TASK DESCRIPTION: Please write out, exactly, every line of the listing from its first line through the one that includes "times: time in".
(Beginning of EXERCISE MATERIAL)
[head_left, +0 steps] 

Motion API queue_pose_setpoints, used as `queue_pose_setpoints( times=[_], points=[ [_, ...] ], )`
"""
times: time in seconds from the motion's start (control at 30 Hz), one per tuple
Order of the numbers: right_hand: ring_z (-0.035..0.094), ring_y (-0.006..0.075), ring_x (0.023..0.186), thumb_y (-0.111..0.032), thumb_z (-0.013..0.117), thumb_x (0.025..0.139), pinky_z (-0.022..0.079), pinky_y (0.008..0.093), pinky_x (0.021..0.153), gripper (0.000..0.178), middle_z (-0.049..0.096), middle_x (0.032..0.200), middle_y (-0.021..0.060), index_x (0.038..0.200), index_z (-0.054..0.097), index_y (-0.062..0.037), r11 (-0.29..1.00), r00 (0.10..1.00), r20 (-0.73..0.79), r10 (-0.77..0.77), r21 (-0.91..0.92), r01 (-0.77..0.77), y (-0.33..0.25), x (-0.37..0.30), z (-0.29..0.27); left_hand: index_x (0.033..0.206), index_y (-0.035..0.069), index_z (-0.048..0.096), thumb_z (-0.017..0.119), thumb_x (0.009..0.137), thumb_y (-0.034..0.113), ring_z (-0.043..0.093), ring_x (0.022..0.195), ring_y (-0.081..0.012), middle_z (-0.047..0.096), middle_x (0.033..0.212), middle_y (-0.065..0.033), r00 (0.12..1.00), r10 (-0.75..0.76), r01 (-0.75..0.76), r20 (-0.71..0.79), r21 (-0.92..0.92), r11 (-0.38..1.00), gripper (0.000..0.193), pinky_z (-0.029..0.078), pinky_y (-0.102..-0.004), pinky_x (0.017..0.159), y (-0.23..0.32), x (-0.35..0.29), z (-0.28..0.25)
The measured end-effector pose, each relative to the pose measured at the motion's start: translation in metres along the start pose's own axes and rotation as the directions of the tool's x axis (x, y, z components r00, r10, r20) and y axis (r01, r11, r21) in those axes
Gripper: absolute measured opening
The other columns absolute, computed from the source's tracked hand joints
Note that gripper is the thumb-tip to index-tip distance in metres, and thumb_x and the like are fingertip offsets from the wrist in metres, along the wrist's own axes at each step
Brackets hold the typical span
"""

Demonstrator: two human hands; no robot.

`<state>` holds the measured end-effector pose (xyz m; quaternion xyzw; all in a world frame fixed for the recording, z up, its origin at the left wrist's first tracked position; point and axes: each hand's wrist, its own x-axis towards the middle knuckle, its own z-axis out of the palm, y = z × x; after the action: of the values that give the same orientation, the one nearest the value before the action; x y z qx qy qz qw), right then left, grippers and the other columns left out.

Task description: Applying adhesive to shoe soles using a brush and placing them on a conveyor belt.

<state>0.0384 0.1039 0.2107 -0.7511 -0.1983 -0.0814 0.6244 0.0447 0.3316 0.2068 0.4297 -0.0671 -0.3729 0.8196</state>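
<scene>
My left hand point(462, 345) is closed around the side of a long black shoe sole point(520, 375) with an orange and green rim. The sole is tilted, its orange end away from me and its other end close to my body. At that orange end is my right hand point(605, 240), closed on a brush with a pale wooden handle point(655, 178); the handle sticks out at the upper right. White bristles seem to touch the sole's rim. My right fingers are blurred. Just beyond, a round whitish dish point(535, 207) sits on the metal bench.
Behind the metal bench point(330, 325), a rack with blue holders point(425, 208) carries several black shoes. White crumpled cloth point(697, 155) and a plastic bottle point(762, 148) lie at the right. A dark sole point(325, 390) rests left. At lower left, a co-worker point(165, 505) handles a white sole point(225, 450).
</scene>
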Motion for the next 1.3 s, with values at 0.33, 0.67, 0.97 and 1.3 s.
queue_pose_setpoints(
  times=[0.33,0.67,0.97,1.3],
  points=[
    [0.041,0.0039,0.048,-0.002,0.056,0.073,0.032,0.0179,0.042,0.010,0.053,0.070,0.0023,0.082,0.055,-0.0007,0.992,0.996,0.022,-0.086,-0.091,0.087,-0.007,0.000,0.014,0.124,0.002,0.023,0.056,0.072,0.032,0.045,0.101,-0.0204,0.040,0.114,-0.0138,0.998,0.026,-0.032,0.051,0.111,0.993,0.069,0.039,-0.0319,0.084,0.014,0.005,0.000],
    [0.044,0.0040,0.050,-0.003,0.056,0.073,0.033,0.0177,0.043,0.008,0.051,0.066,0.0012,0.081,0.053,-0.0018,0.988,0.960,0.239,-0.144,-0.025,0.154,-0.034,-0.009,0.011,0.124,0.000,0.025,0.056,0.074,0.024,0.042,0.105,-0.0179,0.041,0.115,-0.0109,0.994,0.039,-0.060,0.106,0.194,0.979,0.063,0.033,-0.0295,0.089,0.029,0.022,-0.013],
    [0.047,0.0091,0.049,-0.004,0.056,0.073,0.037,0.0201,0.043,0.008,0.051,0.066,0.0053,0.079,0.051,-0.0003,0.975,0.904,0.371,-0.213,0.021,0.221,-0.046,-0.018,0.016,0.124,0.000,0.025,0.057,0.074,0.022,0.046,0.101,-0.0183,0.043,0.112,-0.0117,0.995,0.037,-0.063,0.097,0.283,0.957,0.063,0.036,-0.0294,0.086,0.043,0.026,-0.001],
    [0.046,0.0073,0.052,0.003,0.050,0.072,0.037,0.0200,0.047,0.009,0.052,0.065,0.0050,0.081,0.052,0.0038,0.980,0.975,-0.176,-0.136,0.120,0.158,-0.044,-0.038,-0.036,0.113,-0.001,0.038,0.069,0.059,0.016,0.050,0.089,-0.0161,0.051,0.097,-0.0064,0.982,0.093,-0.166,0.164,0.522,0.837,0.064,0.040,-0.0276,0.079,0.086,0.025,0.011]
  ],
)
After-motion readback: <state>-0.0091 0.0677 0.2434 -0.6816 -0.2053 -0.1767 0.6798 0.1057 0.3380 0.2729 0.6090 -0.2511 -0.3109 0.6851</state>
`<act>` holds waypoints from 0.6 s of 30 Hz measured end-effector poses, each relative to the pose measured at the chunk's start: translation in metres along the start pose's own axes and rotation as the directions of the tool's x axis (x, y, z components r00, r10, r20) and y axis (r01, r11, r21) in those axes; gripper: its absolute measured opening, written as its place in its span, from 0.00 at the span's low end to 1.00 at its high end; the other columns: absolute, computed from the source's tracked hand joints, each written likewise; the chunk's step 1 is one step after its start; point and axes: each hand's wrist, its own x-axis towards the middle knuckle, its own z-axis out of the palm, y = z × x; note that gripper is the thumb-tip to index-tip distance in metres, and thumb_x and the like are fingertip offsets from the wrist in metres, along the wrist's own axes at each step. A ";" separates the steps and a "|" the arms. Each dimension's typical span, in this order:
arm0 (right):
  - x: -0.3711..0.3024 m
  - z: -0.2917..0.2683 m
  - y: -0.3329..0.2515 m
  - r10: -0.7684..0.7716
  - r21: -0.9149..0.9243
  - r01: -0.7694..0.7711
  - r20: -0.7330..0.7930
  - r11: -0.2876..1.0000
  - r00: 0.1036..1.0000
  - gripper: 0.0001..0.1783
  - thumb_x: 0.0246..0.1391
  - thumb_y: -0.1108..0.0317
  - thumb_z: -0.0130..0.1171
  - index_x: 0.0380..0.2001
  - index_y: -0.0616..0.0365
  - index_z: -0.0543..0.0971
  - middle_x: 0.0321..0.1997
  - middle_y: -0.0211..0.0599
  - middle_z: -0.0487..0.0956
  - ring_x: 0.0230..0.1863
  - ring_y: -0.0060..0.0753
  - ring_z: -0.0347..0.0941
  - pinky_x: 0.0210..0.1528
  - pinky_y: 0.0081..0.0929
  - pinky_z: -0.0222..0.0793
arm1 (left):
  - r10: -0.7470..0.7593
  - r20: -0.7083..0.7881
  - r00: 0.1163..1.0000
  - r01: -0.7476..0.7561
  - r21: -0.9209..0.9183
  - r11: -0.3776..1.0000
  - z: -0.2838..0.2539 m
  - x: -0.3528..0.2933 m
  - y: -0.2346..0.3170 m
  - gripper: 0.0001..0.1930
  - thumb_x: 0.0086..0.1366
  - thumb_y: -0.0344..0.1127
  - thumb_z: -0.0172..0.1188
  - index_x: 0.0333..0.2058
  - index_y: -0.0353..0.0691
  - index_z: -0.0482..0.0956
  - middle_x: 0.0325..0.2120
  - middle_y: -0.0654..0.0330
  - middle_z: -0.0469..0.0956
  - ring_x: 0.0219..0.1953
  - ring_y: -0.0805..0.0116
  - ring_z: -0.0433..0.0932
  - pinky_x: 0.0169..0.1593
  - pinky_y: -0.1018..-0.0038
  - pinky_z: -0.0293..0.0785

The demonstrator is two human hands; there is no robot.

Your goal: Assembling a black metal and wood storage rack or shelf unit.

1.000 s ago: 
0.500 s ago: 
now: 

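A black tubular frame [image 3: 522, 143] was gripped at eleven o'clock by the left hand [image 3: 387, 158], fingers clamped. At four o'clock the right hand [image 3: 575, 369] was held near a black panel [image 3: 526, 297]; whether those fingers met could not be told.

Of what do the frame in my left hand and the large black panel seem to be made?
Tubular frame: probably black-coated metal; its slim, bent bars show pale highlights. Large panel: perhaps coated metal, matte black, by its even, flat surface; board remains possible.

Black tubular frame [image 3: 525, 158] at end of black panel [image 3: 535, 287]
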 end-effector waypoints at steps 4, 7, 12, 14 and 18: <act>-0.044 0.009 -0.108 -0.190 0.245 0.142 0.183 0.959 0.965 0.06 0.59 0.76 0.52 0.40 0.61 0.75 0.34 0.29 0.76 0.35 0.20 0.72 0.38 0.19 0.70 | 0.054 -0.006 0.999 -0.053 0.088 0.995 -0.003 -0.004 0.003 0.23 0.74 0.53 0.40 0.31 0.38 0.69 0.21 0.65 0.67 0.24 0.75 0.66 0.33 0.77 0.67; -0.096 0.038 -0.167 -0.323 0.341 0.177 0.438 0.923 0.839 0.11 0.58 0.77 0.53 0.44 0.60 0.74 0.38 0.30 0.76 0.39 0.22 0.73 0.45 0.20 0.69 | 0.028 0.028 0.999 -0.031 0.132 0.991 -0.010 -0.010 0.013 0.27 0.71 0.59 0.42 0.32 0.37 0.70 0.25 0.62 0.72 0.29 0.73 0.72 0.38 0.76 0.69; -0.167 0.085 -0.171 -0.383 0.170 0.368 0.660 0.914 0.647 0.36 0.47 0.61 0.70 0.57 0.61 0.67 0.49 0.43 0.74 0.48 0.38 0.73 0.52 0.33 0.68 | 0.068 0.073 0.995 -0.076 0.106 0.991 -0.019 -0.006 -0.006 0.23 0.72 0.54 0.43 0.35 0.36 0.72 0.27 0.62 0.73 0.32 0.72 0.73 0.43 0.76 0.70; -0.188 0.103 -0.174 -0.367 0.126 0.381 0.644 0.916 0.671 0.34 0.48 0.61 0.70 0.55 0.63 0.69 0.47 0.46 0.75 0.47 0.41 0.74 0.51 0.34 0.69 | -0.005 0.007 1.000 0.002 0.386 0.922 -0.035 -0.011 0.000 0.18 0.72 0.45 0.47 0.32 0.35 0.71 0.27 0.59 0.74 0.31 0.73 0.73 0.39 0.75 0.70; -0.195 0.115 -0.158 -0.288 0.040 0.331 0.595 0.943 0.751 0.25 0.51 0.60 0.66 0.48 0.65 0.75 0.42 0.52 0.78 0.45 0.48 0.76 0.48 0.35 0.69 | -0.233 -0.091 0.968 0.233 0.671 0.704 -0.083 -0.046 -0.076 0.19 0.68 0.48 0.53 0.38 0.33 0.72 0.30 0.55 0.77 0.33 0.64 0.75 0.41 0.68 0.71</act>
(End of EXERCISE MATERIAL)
RESULT OF THIS EXERCISE:
[head_left, +0 steps] 

Motion API queue_pose_setpoints, used as `queue_pose_setpoints( times=[_], points=[ [_, ...] ], )`
"""
times: time in seconds from the motion's start (control at 30 Hz), one per tuple

Nothing more belongs to the answer.